The 1 inch rule doesn't really work. You can't put a 3 foot aro. in a 37 gallon tank.


----------



## seven11junkey (Sep 9, 2005)

well i have the aro the knife and the eel in a 29 gallon tank now and the guy at the pet store said that they are not crowded in that tank now the aro is 8in the knife6 and eel 6 and they are doing fine


----------



## Clown_Loach_King (Aug 28, 2004)

seven11junkey said:


> well i have the aro the knife and the eel in a 29 gallon tank now and the guy at the pet store said that they are not crowded in that tank now the aro is 8in the knife6 and eel 6 and they are doing fine


Those fish are way to overcrowded. They probably don't have any room to turn around and they need to be in a least a 90 gallon tank right now.

How are often are you doing water changes?


----------



## jan (Apr 24, 2004)

Like the others said already a 90 gallon is too small. A 150 gallon sounds more like it, but will be to small for all those fish as well. Besides taht it is not the number of gallons that counts, but the dimensions of the tank. Big fish need room to turn around comfortable, so the tank must be wide enough as well.

If you want to know more about aro's this might be a handy link:

http://www.piranha-fury.com/pfury/index.php?showtopic=92321


----------



## myles (Feb 27, 2005)

yeah thats very overcrowded, honestly fish like the shovel nose cat, arowana, and clown knife shouldnt even be sold in petstores, they need an aquarium that is literly huge, and justy about no one had a tank big enough. just like jd man said they take up the whol 300g and im sure even that size dosnt do them justice. yeah alot of fish stores will lie or jsut dont kno, so they can make a sale. I work at one and we can order all these fish but we never get them in cuz we kno there sjut goin to have a horrible life. its pretty sad.


----------



## Rallysman (Oct 21, 2005)

Noob here!

I have a 24" silver arowana, 12+" Clown knife, 12" jag, 14" channel cat and a 10" red oscar in my 300, and in my oppinion i dont have enough tank. None of my fish are done growing. They have plenty of room for now but in the future I'm going to have to make some changes. I dont think an arowana (Assuming its a silver or black) would be a good fit for a 150 by its self, let alone adding all of those other fish that get huge. You are also trying to mix a lot of personalities that could possibly conflict.

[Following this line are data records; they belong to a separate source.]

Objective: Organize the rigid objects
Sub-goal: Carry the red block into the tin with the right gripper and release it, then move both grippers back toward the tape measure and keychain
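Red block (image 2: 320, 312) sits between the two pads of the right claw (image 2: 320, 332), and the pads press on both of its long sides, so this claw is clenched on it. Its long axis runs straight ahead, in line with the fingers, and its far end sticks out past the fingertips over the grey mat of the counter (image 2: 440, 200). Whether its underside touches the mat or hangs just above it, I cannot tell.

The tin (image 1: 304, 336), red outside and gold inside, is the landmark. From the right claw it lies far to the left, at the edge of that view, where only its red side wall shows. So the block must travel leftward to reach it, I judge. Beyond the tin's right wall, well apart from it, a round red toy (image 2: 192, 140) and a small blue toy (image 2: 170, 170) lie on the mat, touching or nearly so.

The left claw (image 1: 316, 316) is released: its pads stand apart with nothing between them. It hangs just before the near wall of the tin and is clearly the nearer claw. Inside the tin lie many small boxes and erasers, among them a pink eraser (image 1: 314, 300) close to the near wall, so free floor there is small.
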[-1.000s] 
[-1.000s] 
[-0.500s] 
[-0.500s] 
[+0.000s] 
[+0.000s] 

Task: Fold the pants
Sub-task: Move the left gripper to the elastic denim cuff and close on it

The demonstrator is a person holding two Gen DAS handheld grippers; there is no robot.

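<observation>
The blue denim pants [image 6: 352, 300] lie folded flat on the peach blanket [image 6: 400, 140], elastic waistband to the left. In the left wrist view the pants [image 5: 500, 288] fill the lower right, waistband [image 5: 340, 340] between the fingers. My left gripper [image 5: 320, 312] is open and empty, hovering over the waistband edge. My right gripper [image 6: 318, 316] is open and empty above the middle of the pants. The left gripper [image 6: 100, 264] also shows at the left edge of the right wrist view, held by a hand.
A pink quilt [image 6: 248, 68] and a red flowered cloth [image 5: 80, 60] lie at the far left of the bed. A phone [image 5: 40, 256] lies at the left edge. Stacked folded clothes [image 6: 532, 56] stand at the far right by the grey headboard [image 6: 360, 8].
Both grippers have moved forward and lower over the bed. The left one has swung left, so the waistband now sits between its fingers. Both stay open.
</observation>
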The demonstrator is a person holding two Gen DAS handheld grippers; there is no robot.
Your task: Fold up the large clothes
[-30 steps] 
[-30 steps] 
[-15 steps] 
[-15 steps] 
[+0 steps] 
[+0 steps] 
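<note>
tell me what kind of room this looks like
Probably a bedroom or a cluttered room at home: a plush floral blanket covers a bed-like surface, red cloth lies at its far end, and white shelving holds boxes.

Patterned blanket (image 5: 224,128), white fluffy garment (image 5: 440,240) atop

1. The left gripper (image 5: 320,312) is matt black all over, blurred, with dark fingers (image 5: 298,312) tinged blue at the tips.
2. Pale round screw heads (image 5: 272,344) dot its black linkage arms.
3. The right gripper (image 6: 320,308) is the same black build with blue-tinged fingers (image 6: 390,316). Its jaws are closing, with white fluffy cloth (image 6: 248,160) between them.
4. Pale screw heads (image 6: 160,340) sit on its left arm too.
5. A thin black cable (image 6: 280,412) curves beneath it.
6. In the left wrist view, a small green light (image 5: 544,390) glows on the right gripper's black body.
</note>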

I agree with the inch per gallon rule being bogus. Does anyone think i could put a 300" fish in my tank


----------



## seven11junkey (Sep 9, 2005)

well i am going to put the arowana in the 150 with the clown knife for now and then put in some african syclids.


----------



## dracofish (Jul 13, 2003)

That would be mixing fish that do best in completely different types of water. African Cichlids like hard, alkaline water and Silver Arowanas do best in soft, slightly acidic to neutral water. However, if all fish are properly acclimated then they should do okay. But, African Cichlids can be quite nippy and might cause a problem for the Arowana till it gets large enough to eat them.


----------



## Clown_Loach_King (Aug 28, 2004)

Rallysman said:


> well i am going to put the arowana in the 150 with the clown knife for now and then put in some african syclids.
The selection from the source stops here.